- Task directions -
In the data below, restate exactly the lines from the one with "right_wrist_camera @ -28" to the final line, both included, but not the pictures.

Recorded data
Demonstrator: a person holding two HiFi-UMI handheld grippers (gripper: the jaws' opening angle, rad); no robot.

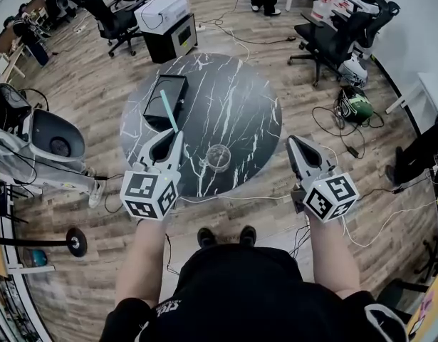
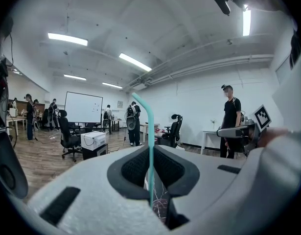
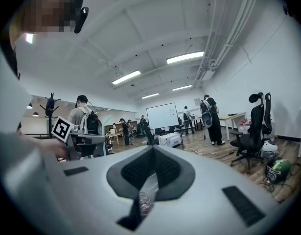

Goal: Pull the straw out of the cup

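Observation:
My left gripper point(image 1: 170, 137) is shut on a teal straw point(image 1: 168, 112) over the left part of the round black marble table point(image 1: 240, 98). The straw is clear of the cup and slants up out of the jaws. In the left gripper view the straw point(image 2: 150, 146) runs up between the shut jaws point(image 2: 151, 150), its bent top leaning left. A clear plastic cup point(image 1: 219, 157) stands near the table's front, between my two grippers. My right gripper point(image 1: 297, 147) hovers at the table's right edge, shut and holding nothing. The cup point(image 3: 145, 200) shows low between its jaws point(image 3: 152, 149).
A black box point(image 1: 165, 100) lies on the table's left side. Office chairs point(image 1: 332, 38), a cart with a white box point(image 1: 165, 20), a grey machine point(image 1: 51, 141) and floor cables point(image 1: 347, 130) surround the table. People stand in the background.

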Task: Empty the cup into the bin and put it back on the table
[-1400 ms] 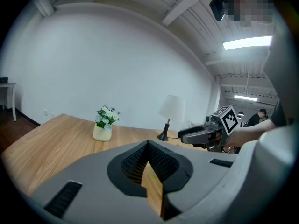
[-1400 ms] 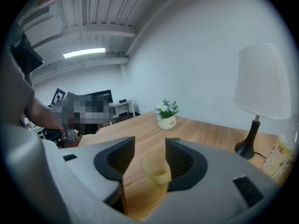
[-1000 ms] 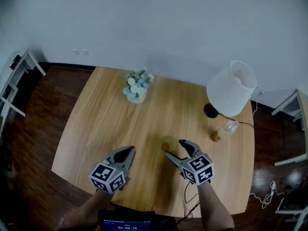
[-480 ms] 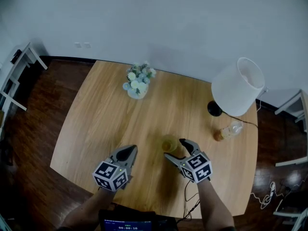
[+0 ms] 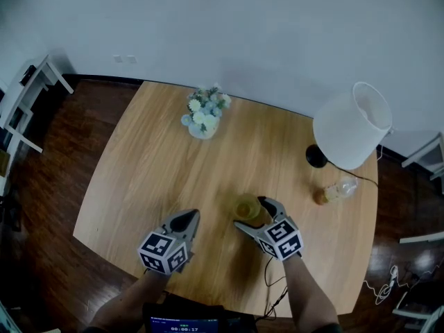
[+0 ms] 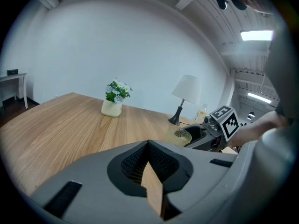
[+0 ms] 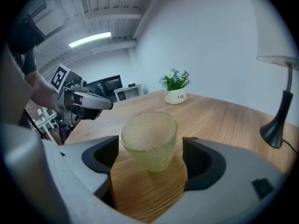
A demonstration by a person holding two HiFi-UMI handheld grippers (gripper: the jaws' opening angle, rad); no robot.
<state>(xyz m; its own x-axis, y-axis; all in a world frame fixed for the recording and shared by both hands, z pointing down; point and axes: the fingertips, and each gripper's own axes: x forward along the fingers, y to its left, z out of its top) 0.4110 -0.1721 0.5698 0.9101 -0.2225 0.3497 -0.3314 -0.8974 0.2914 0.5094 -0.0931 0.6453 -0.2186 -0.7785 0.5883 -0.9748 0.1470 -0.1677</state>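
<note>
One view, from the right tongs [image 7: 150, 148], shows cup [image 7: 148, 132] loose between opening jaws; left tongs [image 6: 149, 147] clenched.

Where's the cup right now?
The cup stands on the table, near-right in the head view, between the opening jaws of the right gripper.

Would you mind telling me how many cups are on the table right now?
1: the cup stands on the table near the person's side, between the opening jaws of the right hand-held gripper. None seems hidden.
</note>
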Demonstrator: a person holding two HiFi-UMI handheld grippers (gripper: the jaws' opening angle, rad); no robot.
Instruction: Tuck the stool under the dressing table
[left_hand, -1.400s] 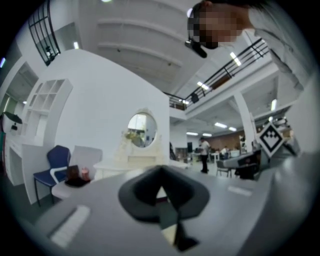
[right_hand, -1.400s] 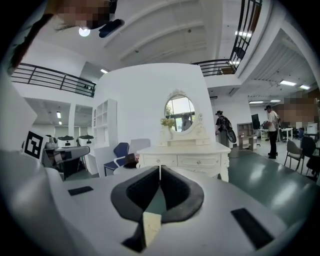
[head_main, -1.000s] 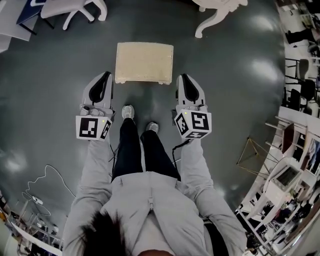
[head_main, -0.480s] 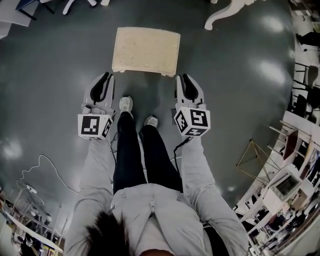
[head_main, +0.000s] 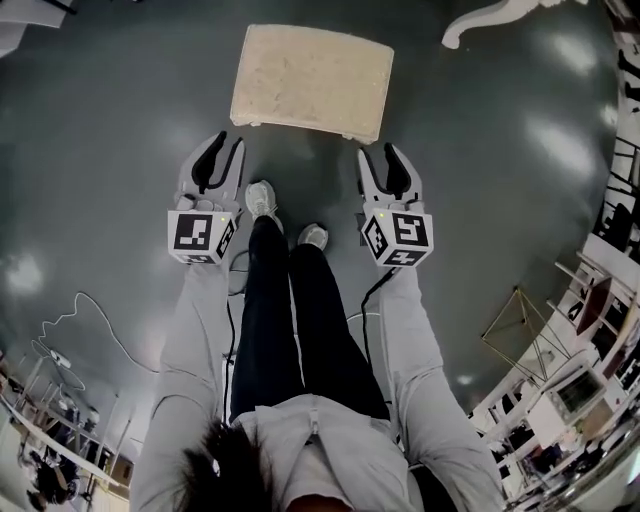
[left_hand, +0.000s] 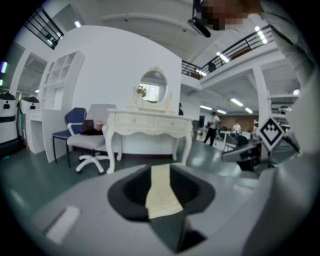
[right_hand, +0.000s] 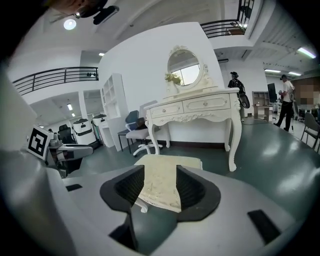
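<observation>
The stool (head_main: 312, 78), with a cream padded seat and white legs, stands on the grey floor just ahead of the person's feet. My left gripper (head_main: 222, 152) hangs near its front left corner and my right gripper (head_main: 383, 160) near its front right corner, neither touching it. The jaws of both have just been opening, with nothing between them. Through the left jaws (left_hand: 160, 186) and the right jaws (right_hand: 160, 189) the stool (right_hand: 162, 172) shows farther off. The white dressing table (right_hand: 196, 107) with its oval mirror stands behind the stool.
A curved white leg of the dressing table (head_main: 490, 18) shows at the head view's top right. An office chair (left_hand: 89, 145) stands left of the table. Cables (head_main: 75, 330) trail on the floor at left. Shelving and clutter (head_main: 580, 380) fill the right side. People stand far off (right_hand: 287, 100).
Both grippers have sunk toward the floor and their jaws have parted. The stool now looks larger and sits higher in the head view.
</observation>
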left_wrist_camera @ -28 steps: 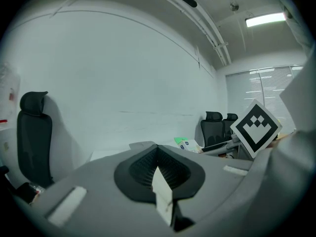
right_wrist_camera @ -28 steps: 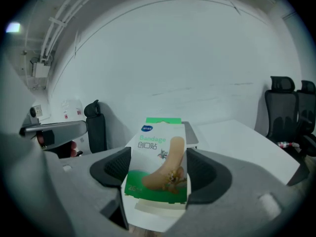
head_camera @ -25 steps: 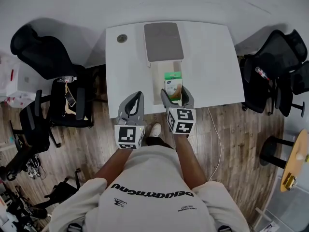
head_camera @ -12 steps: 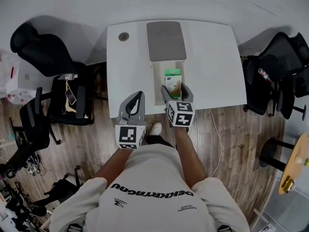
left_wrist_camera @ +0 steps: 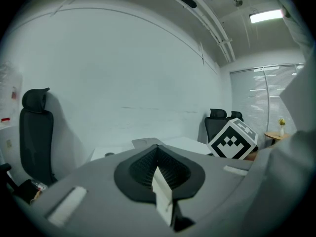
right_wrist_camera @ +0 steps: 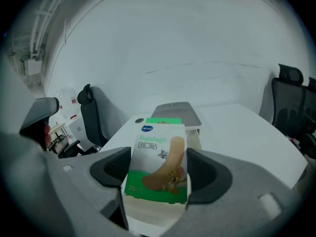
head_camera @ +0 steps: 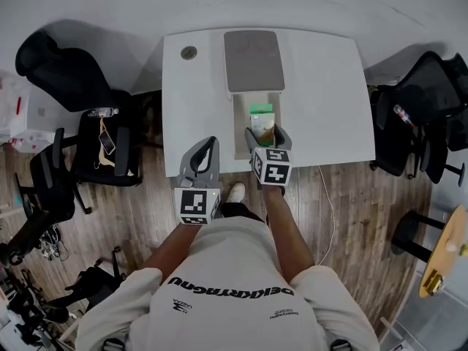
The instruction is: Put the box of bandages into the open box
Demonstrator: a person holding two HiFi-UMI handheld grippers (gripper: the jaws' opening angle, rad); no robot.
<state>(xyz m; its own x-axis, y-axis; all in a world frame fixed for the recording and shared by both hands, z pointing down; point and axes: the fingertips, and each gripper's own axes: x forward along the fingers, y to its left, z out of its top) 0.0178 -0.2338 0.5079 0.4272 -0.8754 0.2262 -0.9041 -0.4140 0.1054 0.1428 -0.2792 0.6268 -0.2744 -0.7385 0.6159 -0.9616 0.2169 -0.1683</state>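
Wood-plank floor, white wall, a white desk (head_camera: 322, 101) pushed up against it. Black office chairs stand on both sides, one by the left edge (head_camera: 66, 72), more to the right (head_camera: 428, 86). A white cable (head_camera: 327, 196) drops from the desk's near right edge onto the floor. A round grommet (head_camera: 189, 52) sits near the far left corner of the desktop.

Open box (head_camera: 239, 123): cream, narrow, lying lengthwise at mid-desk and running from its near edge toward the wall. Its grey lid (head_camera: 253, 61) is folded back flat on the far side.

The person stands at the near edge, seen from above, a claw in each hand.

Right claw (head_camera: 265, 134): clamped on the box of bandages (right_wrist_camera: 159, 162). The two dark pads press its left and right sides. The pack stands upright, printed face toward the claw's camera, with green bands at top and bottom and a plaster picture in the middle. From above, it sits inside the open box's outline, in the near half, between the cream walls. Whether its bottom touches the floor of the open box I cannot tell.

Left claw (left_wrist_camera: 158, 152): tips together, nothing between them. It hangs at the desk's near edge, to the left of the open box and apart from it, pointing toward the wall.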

- Completed task -
right_wrist_camera @ -28 steps: 
head_camera @ -25 steps: 
head_camera @ -12 steps: 
left_wrist_camera @ +0 steps: 
right_wrist_camera @ +0 steps: 
head_camera @ +0 steps: 
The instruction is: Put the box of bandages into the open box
Demonstrator: a person holding two HiFi-UMI handheld grippers (gripper: the jaws' opening angle, rad); no robot.
<state>(xyz m; its own x-axis, y-axis; all in a world frame fixed for the recording and shared by both hands, z pointing down; point and axes: the fingertips, and each gripper's own axes: x forward along the fingers, y to its left, z out of its top) 0.0178 -0.2338 0.5079 0.4272 -0.8754 0.2262 -0.9041 -0.4140 0.1054 0.1428 -0.2792 0.6268 -0.2744 -0.7385 0.6159 -0.9616 0.2169 -0.1683</state>
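Wood-plank floor, white wall, a white desk (head_camera: 322, 101) pushed up against it. Black office chairs stand on both sides, one by the left edge (head_camera: 66, 72), more to the right (head_camera: 428, 86). A white cable (head_camera: 327, 196) drops from the desk's near right edge onto the floor. A round grommet (head_camera: 189, 52) sits near the far left corner of the desktop.

Open box (head_camera: 239, 123): cream, narrow, lying lengthwise at mid-desk and running from its near edge toward the wall. Its grey lid (head_camera: 253, 61) is folded back flat on the far side.

The person stands at the near edge, seen from above, a claw in each hand.

Right claw (head_camera: 265, 134): clamped on the box of bandages (right_wrist_camera: 159, 162). The two dark pads press its left and right sides. The pack stands upright, printed face toward the claw's camera, with green bands at top and bottom and a plaster picture in the middle. From above, it sits inside the open box's outline, in the near half, between the cream walls. Whether its bottom touches the floor of the open box I cannot tell.

Left claw (left_wrist_camera: 158, 152): tips together, nothing between them. It hangs at the desk's near edge, to the left of the open box and apart from it, pointing toward the wall.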

The exercise is fully answered.